Laryngopharyngeal reflux disease (LPRD) patients often fail empiric treatment with high-dose, twice-daily (BID) proton pump inhibitors (PPIs). Further testing is warranted to rule in or out nonacid reflux (NAR) or breakthrough acid reflux (BAR) as the etiology of the symptoms. Results of coordinated multichannel intraluminal pH impedance (MII) and high-resolution esophageal manometry (HRM) testing while patients are on high-dose BID PPIs is lacking in the LPRD population. The objective of this study is to evaluate if coordinated MII and HRM aid in the management of patients with persistent LPRD symptoms despite high dose BID PPIs. Retrospective case series. MII and HRM were administered while on medication to 23 persistent LPRD subjects who had failed 3 months of high-dose BID PPIs.

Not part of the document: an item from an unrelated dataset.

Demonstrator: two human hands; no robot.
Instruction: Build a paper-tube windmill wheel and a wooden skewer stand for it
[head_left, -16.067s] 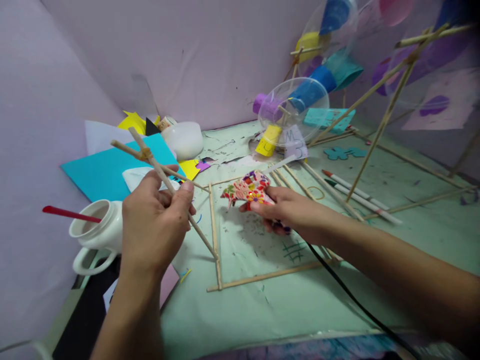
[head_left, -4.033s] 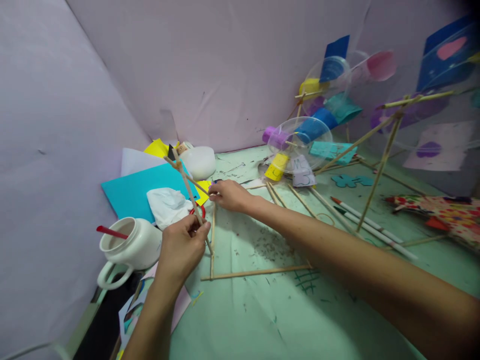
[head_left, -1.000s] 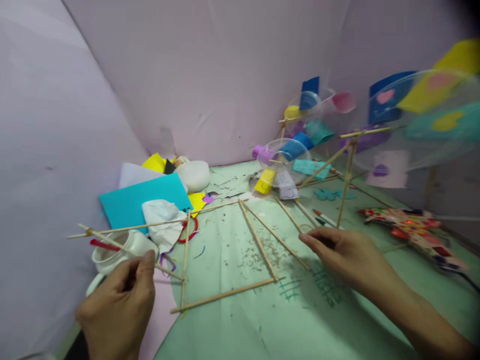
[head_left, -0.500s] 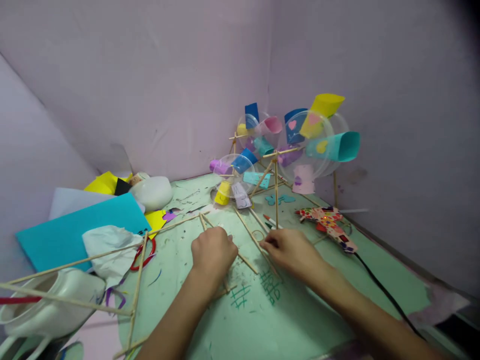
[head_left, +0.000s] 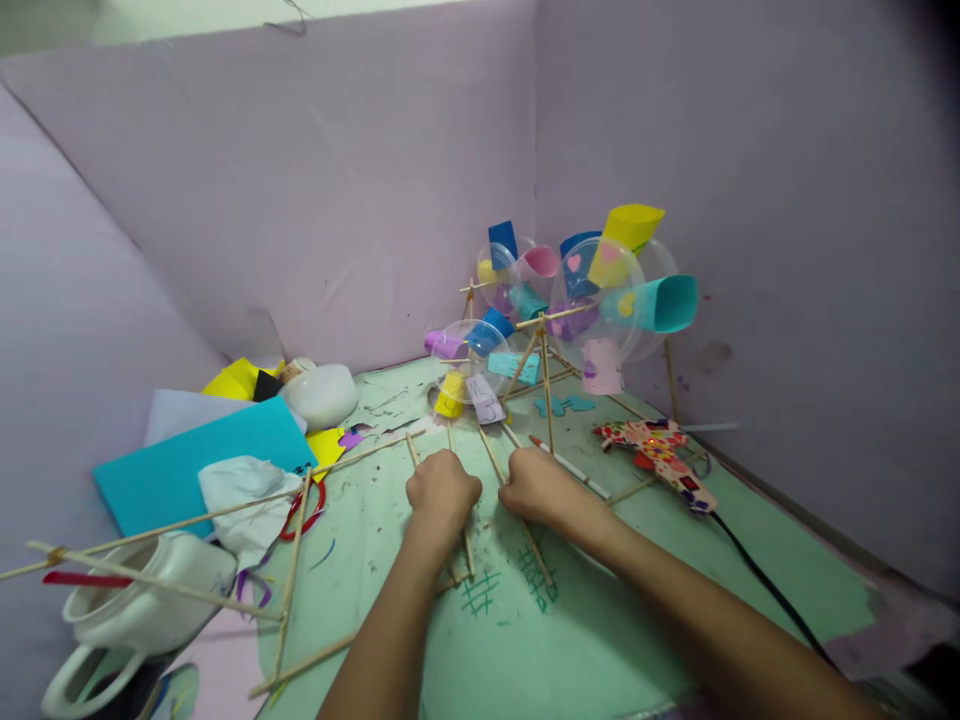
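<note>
My left hand (head_left: 442, 492) is closed over thin wooden sticks (head_left: 469, 550) on the green table. Two sticks run lengthwise under its fingers, their lower ends at a short crosspiece (head_left: 448, 583). Close by on the right, my right hand (head_left: 536, 487) is closed, fingers curled down onto another long wooden stick (head_left: 536, 550) that slants past it. Its fingertips are hidden from view. Beyond the hands stands a stick frame (head_left: 546, 390) bearing a clear-disc wheel with coloured paper cups (head_left: 671, 304). A smaller wheel (head_left: 469, 360) sits to its left.
A patterned glue gun (head_left: 660, 455) with a black cord lies on the right. On the left are a stick frame (head_left: 292, 570), a white mug (head_left: 150, 600), crumpled tissue (head_left: 244, 500), red-handled scissors (head_left: 307, 510) and blue paper (head_left: 202, 460). A pencil (head_left: 570, 466) lies behind my right hand.
My hands have come closer together. The stick by my left hand has swung from a diagonal to nearly lengthwise. My right hand's fingers have turned downward, and the view has tilted up.
</note>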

Number and pH of total and proximal reflux episodes, DeMeester score, reflux symptom correlation, and motility/physiology findings were recorded. Subjects were grouped into significant NAR, BAR, or nonsignificant NAR. Fifty-two percent of subjects had significant NAR and 22% had BAR despite high-dose BID PPIs. Statistically significant differences were found between groups for the MII outcomes of DeMeester score, number of total and proximal reflux events, and nonacid reflux events. HRM demonstrated dysmotility in five subjects. For recalcitrant LPRD subjects who fail empiric high-dose BID PPI therapy, this study demonstrated significant NAR or BAR in 74% of subjects. Evaluation by MII and HRM performed on PPI therapy proved useful for diagnosis and further management.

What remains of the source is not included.